Śledczy Prokuratury Regionalnej w Warszawie twierdzą, że biznesmen przebywający za granicą celowo unika stawienia się na przesłuchanie w Polsce.
Jak wyliczyli, od czerwca 2021 roku do stycznia tego roku Czarnecki nie stawił się na 9 terminów przesłuchań, o których był powiadomiony. Za każdym razem przesyłał zaświadczenia wydane przez zagranicznych lekarzy. Wynikało z nich, że - ze względu na stan zdrowia - nie może odbywać podróży lotniczych.
Śledczy sprawdzili natomiast, że biznesmen regularnie lata z Europy do Stanów Zjednoczonych - tamte podróże zajmują 10 godzin, gdy długość lotu z Nicei do Warszawy - jak zauważają - to 2 i pół godziny.
Prokuratura chce orzeczenia aresztu, by wystawić za biznesmenem listy gończe i doprowadzić go na przesłuchanie.

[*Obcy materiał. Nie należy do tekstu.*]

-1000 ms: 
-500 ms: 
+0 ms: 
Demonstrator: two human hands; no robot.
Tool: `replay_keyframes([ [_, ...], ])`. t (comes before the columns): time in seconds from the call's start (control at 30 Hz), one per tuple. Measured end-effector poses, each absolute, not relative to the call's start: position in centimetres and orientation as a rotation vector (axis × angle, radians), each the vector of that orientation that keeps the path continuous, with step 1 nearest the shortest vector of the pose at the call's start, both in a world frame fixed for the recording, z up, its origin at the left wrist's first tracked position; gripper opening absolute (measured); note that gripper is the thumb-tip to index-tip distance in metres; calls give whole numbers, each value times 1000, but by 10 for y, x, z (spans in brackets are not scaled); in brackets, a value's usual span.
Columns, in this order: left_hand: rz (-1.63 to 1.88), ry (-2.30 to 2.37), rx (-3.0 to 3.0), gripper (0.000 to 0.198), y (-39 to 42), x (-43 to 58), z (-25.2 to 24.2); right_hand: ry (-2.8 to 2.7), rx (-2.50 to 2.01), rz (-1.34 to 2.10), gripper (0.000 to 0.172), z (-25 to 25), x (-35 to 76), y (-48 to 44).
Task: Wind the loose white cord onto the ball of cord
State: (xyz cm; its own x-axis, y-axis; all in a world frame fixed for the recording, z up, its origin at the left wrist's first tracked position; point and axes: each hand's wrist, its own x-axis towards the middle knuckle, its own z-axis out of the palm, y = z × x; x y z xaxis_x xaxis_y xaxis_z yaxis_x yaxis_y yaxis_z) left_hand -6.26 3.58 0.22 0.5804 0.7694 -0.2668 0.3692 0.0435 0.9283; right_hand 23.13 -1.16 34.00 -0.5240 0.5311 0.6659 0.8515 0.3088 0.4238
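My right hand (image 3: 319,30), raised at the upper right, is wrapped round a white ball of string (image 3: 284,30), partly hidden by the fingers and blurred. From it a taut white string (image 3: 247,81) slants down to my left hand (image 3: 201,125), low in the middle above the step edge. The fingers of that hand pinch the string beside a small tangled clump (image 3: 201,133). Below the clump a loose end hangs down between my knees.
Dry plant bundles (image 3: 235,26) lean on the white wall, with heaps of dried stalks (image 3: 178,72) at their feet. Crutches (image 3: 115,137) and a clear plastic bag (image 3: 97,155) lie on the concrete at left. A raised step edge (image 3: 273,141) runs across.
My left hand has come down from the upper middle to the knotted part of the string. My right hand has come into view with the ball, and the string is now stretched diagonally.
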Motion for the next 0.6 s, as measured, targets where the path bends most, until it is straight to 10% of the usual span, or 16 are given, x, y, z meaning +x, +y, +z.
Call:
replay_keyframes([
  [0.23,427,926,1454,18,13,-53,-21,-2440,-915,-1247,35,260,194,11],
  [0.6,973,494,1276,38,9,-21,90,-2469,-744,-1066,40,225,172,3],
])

Prokuratura uważa, że Czarnecki jako "Przewodniczący Rady Nadzorczej Idea Bank S.A. oraz osoba faktycznie nim zarządzająca, poprzez wyrażanie zgody umożliwił zorganizowanie i prowadzenie sprzedaży obligacji GetBack S.A. w sieci Idea Bank S.A., za pośrednictwem którego obligacje GetBack S.A. nabyło blisko 2 000 osób za kwotę 731 mln zł. Klienci Idea Bank byli systemowo wprowadzani w błąd, co do bezpieczeństwa zainwestowanych środków, właściwości nabywanego instrumentu finansowego i jego ekskluzywności". Dystrybucja obligacji za pośrednictwem Idea Banku była prowadzona bez zezwolenia Komisji Nadzoru Finansowego.
Śledztwo w sprawie tzw. afery GetBack zostało wszczęte 24 kwietnia 2018 r. po zawiadomieniach przewodniczącego Komisji Nadzoru Finansowego. Postępowanie dotyczy wyrządzenia szkody majątkowej o wielkich rozmiarach, prowadzenia ksiąg rachunkowych wbrew przepisom i podawanie nieprawdziwych informacji. Straty szacuje się nawet na 2,6 mld zł.